Unschädliche Zusatzstoffe (davon Mineralien, Vitamine lebenswichtig):
Ascorbinsäure ist die synthetische Form von Vitamin C
Biotin ist ein natürliches Vitamin der Gruppe B (auch als Vitamin H bekannt)
Calciumcarbonat ist eine natürliche Form von Calcium (Kalk)
Calcium pantothenat ist eine hochpotentierte, synthetische Form des Vitamin B5
Calciumoxid ist eine natürliche Form von Calcium (Kalk)
Calcium phosphat ist ein Calciumsalz, stammt aus Knochen
Chloride oder Chlorine ist ein lebenswichtiges Mineral
Cholin ist ein Vitamin der Gruppe B; kommt in Eiern, Leber und Soja vor
Cholin chlorid ist eine hochpotentierte synthetische Quelle von Cholin
Guar Gum ist ein Stabilisator pflanzlichen Ursprungs
Kobalt ist ein Spurenelement, ein lebenswichtiges Mineral
Kupfer ist ein Spurenelement, ein lebenswichtiges Mineral, das allerdings in größeren Mengen giftig sein kann
Kupferkarbonat ist eine natürliche Form von Kupfer
Kupfer gluconat und sulfat sind synthetische Formen von Kupfer
Ferroussulfat ist eine hochpotentierte synthetische Form von Eisen
Folsäure ist ein wichtiger Vitamin B; kommt in Hefe und Leber vor
Inositol ist ein Vitamin der Gruppe B; in Lezithin vorhanden
Eisenoxid ist eine natürliche Quelle von Eisen
Magnesiumoxid ist eine natürliche Quelle von Magnesium
Mangan sulfat/oxid ist das Mineral Mangan
Menadion natrium bisulfit ist eine Quelle von Vitamin K
Niacin ist Vitamin B3
Pangamiesäure ist Vitamin B15
Pantotheniesäure ist Vitamin B5
Potassiumchlorid ist eine Quelle für Potassium
Potassiumcitrat ist eine natürliche Form von Potassium
Pyridoxin hydrochlorid ist eine synthetische Form von Vitamin B6
Riboflavin ist eine synthetische Form von Vitamin B2
Selen ist ein lebenswichtiger Mineral
Natriumchlorid ist Salz
Natriumselen ist eine synthetische Form des Minerals Selen
Taurin ist eine Aminosäure; lebenswichtig für Katzen
Tocopherol ist Vitamin E
Thiamin hydrochlorid und -mononitrat sind synthetische Formen von Vitamin B1
Zink carbonat ist eine Quelle für Zink
Zinkoxid ist eine natürliche Form von Zink
Zinksulfat ist eine synthetische Form von Zink

Schädlich dafür (neben den Konservierungsstoffen) sind:
Propylen glycol ist ein Konservierungsstoff und "Süßstoff". In Europa besser bekannt als Frostschutzmittel!

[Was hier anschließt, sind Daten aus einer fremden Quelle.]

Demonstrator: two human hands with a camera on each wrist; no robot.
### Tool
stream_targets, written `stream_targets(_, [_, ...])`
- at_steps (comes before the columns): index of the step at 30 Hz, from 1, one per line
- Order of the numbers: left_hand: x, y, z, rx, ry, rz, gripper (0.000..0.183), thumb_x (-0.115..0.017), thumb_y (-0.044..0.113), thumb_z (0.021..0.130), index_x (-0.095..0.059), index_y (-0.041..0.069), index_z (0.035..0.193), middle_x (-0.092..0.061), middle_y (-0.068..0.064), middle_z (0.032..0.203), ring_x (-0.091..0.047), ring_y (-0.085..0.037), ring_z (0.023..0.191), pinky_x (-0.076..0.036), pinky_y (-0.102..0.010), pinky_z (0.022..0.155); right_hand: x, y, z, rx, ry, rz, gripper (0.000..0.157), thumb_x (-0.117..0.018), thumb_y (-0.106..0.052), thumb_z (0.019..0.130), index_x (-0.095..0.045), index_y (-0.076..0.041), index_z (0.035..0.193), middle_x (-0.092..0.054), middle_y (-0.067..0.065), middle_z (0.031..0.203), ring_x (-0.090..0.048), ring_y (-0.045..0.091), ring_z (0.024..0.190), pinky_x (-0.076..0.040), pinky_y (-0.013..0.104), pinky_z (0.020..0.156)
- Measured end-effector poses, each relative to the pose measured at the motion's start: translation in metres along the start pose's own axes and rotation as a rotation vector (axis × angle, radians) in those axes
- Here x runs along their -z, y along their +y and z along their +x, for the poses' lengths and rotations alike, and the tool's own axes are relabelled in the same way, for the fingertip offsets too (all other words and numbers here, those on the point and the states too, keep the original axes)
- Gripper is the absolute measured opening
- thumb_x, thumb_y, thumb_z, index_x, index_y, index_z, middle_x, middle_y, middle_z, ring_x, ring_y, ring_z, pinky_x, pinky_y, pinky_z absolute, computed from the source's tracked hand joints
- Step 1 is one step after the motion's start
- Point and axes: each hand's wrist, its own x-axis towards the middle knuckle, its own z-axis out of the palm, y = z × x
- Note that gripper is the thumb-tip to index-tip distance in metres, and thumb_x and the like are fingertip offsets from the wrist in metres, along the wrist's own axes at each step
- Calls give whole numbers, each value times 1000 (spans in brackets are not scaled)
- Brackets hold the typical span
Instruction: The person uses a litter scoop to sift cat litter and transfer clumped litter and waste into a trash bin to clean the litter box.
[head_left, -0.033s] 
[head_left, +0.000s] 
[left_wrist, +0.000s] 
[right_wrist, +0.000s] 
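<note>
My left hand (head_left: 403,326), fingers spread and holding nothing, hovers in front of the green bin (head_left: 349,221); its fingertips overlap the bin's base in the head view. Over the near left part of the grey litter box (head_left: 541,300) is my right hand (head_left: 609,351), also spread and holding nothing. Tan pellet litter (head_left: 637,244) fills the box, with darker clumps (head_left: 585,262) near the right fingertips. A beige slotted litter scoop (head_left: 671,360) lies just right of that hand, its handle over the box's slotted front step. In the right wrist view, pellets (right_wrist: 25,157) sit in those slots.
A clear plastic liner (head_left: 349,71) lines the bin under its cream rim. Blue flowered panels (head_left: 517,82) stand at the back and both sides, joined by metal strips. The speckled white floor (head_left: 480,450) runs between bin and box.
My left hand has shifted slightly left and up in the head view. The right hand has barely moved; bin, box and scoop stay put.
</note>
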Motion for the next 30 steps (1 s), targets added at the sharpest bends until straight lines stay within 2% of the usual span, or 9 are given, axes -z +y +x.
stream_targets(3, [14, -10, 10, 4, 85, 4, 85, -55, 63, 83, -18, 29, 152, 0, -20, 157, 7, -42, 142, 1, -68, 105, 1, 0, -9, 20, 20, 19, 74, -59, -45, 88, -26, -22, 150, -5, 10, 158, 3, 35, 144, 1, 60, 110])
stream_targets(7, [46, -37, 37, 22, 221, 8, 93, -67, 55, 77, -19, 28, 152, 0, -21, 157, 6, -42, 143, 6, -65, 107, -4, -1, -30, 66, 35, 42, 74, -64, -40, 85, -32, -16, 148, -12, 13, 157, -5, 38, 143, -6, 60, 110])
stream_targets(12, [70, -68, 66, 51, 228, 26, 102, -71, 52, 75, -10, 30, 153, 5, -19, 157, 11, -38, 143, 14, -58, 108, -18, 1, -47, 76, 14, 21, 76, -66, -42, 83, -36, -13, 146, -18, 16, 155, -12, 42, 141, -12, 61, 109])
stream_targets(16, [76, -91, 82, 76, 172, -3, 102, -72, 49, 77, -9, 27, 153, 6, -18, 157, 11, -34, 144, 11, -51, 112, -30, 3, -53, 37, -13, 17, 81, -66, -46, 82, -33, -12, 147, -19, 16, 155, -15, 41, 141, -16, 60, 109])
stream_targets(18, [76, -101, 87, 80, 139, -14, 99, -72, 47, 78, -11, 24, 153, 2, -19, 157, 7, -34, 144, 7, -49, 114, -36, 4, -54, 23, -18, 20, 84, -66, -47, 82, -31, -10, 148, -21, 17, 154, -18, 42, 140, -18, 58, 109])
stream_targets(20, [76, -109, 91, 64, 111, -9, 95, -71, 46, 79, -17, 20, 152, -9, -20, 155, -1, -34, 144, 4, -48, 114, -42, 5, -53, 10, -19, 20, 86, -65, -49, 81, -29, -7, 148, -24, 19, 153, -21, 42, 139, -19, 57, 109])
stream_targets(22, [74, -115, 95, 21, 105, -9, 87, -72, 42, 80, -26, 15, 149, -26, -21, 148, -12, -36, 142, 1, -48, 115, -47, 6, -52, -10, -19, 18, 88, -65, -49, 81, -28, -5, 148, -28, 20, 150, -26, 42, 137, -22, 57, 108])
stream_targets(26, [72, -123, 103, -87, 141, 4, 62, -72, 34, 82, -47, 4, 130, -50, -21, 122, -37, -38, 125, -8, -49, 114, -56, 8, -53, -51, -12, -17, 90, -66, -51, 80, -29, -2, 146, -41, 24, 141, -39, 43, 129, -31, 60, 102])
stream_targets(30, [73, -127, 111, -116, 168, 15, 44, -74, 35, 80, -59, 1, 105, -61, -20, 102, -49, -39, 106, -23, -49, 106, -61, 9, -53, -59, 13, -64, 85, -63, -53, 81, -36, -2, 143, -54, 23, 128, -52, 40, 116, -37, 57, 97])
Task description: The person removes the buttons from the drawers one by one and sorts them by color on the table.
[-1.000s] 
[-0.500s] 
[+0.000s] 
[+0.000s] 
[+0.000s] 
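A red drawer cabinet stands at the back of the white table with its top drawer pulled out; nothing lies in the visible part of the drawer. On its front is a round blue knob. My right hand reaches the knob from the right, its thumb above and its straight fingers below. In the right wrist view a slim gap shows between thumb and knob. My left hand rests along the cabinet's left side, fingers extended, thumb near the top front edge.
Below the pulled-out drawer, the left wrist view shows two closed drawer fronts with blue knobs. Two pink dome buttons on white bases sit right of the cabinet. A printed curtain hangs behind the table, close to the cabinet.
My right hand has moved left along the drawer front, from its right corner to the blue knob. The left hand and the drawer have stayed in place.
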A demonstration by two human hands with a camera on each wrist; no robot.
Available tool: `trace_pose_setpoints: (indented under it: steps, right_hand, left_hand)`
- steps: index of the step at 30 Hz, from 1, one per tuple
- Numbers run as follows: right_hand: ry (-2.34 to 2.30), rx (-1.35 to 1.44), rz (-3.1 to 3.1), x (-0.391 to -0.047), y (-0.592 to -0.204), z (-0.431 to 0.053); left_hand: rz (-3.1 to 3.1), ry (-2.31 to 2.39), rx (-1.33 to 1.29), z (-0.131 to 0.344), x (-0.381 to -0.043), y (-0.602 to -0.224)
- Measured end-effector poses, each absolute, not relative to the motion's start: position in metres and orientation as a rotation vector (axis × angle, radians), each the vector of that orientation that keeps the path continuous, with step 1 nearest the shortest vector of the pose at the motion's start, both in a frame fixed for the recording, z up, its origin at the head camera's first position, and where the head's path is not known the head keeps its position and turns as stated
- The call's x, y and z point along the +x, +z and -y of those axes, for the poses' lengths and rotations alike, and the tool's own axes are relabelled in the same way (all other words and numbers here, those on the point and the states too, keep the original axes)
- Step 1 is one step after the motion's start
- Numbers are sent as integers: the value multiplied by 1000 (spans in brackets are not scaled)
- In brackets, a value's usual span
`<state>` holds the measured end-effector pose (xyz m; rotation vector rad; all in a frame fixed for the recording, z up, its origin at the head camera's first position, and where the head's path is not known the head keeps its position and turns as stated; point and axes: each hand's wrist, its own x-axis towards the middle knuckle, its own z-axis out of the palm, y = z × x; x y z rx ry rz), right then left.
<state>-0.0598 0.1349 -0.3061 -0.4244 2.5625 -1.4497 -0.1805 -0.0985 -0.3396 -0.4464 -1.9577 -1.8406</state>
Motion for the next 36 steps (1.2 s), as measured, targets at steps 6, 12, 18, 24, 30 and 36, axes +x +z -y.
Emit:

Äußerst gesundheitsschädlich.

Zucker (Karamel) ist im Katzenfutter nicht nötig!! Er wird manchen Futtersorten zugefügt, um den Geschmack zu verbessern und die Konsistenz weicher (flüssiger) zu machen. Zucker kann - neben Karies - Probleme mit der Bauchspeicheldrüse sowie mit den Analdrüsen verursachen.

Was die Auflistungen auf den Verpackungen NICHT erzählen ist, daß viele Vitamine und Aminosäuren sowie Fette durch die Erhitzung entweder zerstört werden oder so geändert werden, daß der Körper sie nicht mehr verwerten kann. Vor allem Mangel an Vitamin B sowie essentiellen Fettsäuren wird oft bei Tieren festgestellt, die ausschließlich Fertignahrung zu sich nehmen. Ein guter Ölzusatz, reich an den wichtigen Fettsäuren (besteht meist aus Fisch- und Nachtkerzenöl) sowie ein gutes Multivitaminpräparat 2 - 3 Mal in der Woche sind eine wichtige und gesunde Bereicherung der Tiernahrung.